» **Records for the exercise**:
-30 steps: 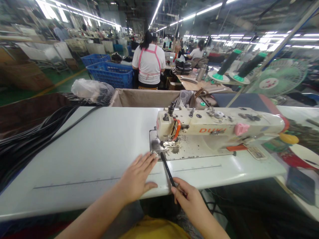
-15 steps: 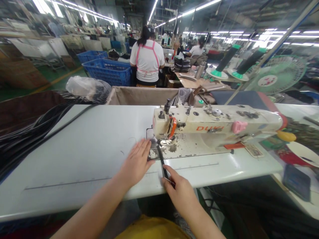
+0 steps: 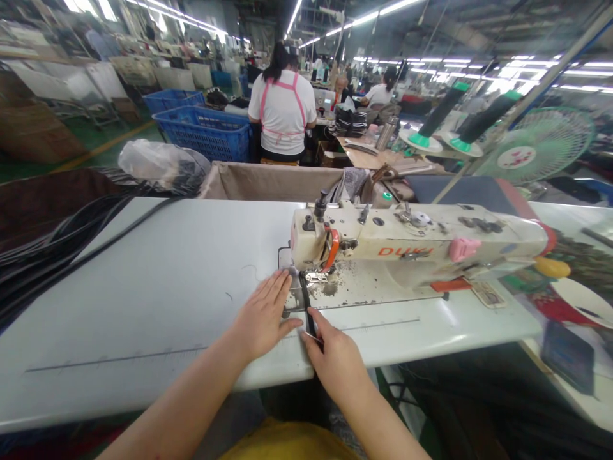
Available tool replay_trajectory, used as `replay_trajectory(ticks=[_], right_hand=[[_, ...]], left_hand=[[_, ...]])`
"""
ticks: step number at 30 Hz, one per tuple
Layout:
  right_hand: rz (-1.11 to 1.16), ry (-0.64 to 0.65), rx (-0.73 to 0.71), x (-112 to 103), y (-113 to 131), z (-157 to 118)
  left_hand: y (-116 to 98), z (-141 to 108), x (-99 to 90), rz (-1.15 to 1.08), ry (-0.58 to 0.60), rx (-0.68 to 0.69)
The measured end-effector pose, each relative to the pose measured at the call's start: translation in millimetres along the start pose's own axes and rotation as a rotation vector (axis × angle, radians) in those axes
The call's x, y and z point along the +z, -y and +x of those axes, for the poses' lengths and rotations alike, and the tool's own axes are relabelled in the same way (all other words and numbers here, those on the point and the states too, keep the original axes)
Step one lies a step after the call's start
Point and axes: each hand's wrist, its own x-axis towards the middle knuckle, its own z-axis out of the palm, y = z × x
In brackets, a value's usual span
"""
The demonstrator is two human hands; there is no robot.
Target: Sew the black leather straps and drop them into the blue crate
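Lettering (image 3: 405, 252) "DUKI" fronts the sewing machine (image 3: 431, 229) as the right grip (image 3: 338, 358) pinches a black strip (image 3: 306, 295), left grip (image 3: 260, 317) laid flat.

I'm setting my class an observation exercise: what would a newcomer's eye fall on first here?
First, probably, the pale sewing machine with orange lettering, right of centre on the white table. In front of it, the right hand grips a thin black strip, with the left hand flat to the strip's left. At upper centre, a person in pink apron straps faces away, right of a blue basket.
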Motion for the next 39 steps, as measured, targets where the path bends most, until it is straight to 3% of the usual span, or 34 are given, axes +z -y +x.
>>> replay_trajectory(ticks=[24,39], right_hand=[[-0.14,0.014,0.03,-2.3,15.3,14.3],[-0.261,0.066,0.041,-5.8,12.2,-2.6]], left_hand=[[-7.0,8.2,-7.0,-0.002,0.002,-0.027],[-2.4,3.3,4.0,0.083,-0.022,0.009]])
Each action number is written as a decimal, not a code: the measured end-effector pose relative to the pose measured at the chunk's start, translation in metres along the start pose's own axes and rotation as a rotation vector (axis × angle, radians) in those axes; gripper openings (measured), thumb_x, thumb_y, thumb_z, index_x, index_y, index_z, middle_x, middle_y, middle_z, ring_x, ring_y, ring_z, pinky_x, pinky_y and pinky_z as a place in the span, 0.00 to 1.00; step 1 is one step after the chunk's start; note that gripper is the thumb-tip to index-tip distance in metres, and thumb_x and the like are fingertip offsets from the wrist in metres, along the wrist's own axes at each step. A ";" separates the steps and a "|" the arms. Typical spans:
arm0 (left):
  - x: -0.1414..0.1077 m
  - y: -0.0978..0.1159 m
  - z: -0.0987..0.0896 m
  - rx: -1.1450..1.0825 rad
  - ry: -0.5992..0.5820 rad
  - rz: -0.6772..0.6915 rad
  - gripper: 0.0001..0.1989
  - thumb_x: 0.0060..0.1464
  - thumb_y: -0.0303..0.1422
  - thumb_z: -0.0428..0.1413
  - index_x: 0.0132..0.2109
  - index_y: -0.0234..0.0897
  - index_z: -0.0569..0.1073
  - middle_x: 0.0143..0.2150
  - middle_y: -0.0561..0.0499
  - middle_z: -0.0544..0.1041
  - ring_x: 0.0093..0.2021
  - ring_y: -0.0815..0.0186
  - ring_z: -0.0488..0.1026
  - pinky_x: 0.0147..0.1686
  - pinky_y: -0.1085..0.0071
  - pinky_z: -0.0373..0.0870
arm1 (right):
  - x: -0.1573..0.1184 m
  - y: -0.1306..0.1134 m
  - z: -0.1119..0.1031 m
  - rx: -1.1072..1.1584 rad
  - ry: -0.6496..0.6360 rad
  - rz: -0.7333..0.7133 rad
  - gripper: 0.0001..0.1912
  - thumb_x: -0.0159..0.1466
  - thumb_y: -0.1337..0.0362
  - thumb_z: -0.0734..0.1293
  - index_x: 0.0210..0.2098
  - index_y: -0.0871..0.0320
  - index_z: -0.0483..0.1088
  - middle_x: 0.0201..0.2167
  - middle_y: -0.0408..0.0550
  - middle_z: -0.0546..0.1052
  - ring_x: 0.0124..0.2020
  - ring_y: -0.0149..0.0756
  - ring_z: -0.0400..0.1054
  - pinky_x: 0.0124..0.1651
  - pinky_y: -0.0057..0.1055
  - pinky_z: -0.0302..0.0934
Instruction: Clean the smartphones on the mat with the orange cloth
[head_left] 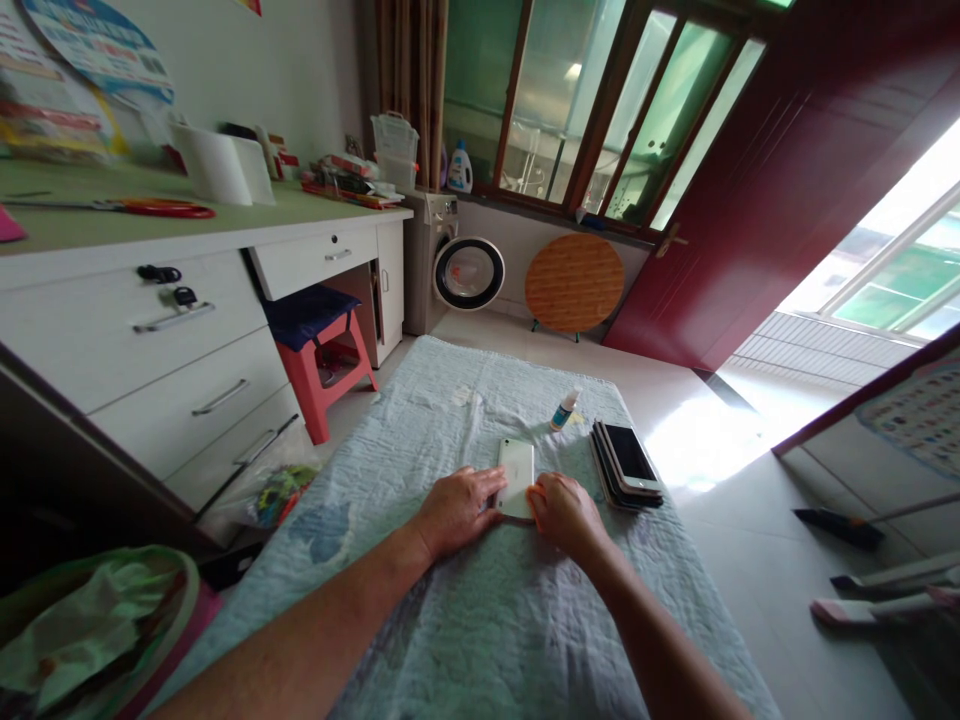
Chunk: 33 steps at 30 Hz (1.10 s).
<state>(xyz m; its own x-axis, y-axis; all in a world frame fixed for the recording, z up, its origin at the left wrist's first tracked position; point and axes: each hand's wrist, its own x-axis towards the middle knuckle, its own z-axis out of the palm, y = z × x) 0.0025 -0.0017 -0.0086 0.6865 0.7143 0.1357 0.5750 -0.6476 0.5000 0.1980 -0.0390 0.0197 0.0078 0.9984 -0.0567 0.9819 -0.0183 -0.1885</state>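
Note:
A white smartphone (517,470) lies back side up on the cloth-covered table (450,400). My left hand (461,508) grips its left edge, fingers closed against the side. At the phone's lower right edge, my right hand (566,512) is closed on a small orange cloth (535,497), mostly hidden under the fingers. Beyond the phone stands a small spray bottle (565,409) with a white top and a blue label. To the right, a stack of phones (628,462) lies with a dark screen facing up.
On the left stands a white desk (202,350) with drawers, a red stool (319,370) beside it. A waste bin (184,600) is at the lower left. Farther back are a washing machine (427,270) with its round door open and a folded round table (574,283). A red door (750,180) stands right.

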 end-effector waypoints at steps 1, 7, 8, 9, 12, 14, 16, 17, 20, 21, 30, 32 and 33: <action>0.000 0.000 -0.001 -0.002 -0.002 0.008 0.21 0.58 0.40 0.56 0.58 0.42 0.70 0.63 0.47 0.67 0.60 0.57 0.68 0.59 0.60 0.62 | 0.009 0.000 -0.001 -0.005 0.008 0.022 0.14 0.66 0.62 0.58 0.30 0.58 0.71 0.33 0.50 0.76 0.33 0.33 0.68 0.32 0.28 0.50; 0.000 0.001 -0.003 0.015 0.002 0.019 0.21 0.58 0.43 0.56 0.56 0.42 0.71 0.63 0.47 0.68 0.56 0.55 0.70 0.55 0.60 0.66 | 0.058 0.004 -0.002 -0.004 0.059 0.133 0.15 0.68 0.60 0.56 0.37 0.57 0.73 0.39 0.52 0.76 0.39 0.36 0.68 0.35 0.28 0.53; 0.000 0.000 -0.003 0.019 0.002 0.018 0.21 0.58 0.43 0.56 0.57 0.42 0.71 0.63 0.47 0.68 0.56 0.55 0.70 0.56 0.60 0.65 | 0.063 0.004 -0.002 -0.006 0.066 0.139 0.16 0.68 0.60 0.56 0.37 0.57 0.74 0.39 0.52 0.76 0.39 0.36 0.68 0.35 0.28 0.53; 0.000 0.000 -0.003 0.024 0.000 0.017 0.21 0.58 0.43 0.56 0.57 0.42 0.70 0.63 0.47 0.68 0.57 0.54 0.70 0.56 0.59 0.65 | 0.067 0.004 -0.001 -0.007 0.071 0.142 0.16 0.68 0.60 0.56 0.38 0.57 0.74 0.39 0.51 0.75 0.39 0.36 0.68 0.35 0.28 0.53; -0.001 0.000 -0.002 0.043 -0.004 0.007 0.22 0.59 0.44 0.55 0.57 0.43 0.70 0.63 0.49 0.67 0.55 0.54 0.71 0.54 0.59 0.67 | 0.070 0.000 0.001 -0.004 0.093 0.124 0.16 0.68 0.59 0.57 0.39 0.56 0.74 0.41 0.50 0.74 0.38 0.34 0.67 0.33 0.27 0.52; -0.001 0.000 -0.001 0.056 -0.004 -0.008 0.22 0.59 0.44 0.55 0.57 0.44 0.69 0.64 0.49 0.67 0.55 0.54 0.71 0.53 0.60 0.69 | 0.066 -0.004 0.004 0.004 0.117 0.083 0.15 0.68 0.60 0.57 0.39 0.55 0.75 0.40 0.48 0.73 0.36 0.32 0.66 0.32 0.26 0.51; -0.001 0.000 -0.001 0.060 0.007 -0.025 0.22 0.58 0.43 0.55 0.57 0.42 0.69 0.63 0.47 0.66 0.57 0.54 0.69 0.55 0.61 0.67 | 0.057 -0.009 0.007 0.012 0.143 0.016 0.15 0.68 0.60 0.57 0.38 0.54 0.74 0.38 0.47 0.72 0.34 0.30 0.65 0.31 0.26 0.49; -0.001 0.001 0.000 0.053 0.017 -0.031 0.22 0.58 0.43 0.56 0.57 0.42 0.69 0.62 0.46 0.67 0.58 0.54 0.68 0.56 0.61 0.66 | 0.051 -0.011 0.009 0.016 0.151 -0.023 0.15 0.69 0.61 0.57 0.37 0.54 0.74 0.37 0.46 0.72 0.32 0.30 0.64 0.31 0.26 0.49; -0.001 0.001 0.000 0.010 0.048 -0.032 0.23 0.57 0.45 0.56 0.56 0.40 0.68 0.58 0.45 0.71 0.56 0.56 0.70 0.55 0.63 0.67 | 0.027 -0.016 0.012 0.032 0.144 -0.142 0.15 0.69 0.62 0.57 0.33 0.55 0.73 0.35 0.44 0.71 0.30 0.28 0.63 0.31 0.25 0.48; -0.001 0.001 0.001 -0.004 0.053 -0.028 0.23 0.57 0.46 0.56 0.55 0.39 0.68 0.56 0.45 0.72 0.54 0.56 0.71 0.54 0.63 0.68 | 0.018 -0.017 0.012 0.044 0.136 -0.181 0.14 0.69 0.63 0.57 0.32 0.55 0.73 0.34 0.44 0.70 0.30 0.27 0.63 0.31 0.25 0.49; -0.001 -0.002 0.001 0.015 0.010 -0.001 0.21 0.58 0.39 0.57 0.58 0.41 0.69 0.64 0.48 0.66 0.61 0.58 0.67 0.61 0.62 0.61 | -0.027 -0.009 0.006 0.122 0.072 -0.304 0.12 0.68 0.65 0.58 0.36 0.54 0.73 0.34 0.43 0.69 0.31 0.27 0.64 0.34 0.22 0.51; 0.000 -0.002 0.001 0.011 0.007 0.002 0.22 0.58 0.40 0.56 0.58 0.41 0.69 0.64 0.49 0.67 0.60 0.57 0.67 0.60 0.62 0.61 | -0.018 -0.005 0.005 0.124 0.078 -0.276 0.14 0.69 0.63 0.57 0.35 0.54 0.74 0.34 0.43 0.69 0.32 0.27 0.64 0.35 0.22 0.52; -0.001 -0.003 0.001 0.009 0.010 0.005 0.22 0.58 0.41 0.56 0.59 0.41 0.69 0.64 0.49 0.67 0.60 0.57 0.67 0.60 0.62 0.61 | -0.012 -0.003 0.004 0.119 0.083 -0.260 0.15 0.69 0.62 0.57 0.35 0.55 0.74 0.34 0.43 0.69 0.32 0.27 0.64 0.34 0.22 0.52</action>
<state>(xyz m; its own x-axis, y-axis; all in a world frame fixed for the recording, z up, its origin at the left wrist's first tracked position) 0.0013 -0.0008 -0.0112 0.6852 0.7134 0.1468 0.5754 -0.6537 0.4916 0.1938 -0.0514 0.0167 -0.2207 0.9713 0.0884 0.9240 0.2373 -0.3000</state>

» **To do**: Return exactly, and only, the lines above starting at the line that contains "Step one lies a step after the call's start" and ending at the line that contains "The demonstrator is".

» **Result of this task**:
Step one lies a step after the call's start
Point and axes: each hand's wrist, its own x-axis towards the middle knuckle, its own z-axis out of the palm, y = z × x
In brackets, a value's usual span
"""
The demonstrator is two human hands; there is no robot.

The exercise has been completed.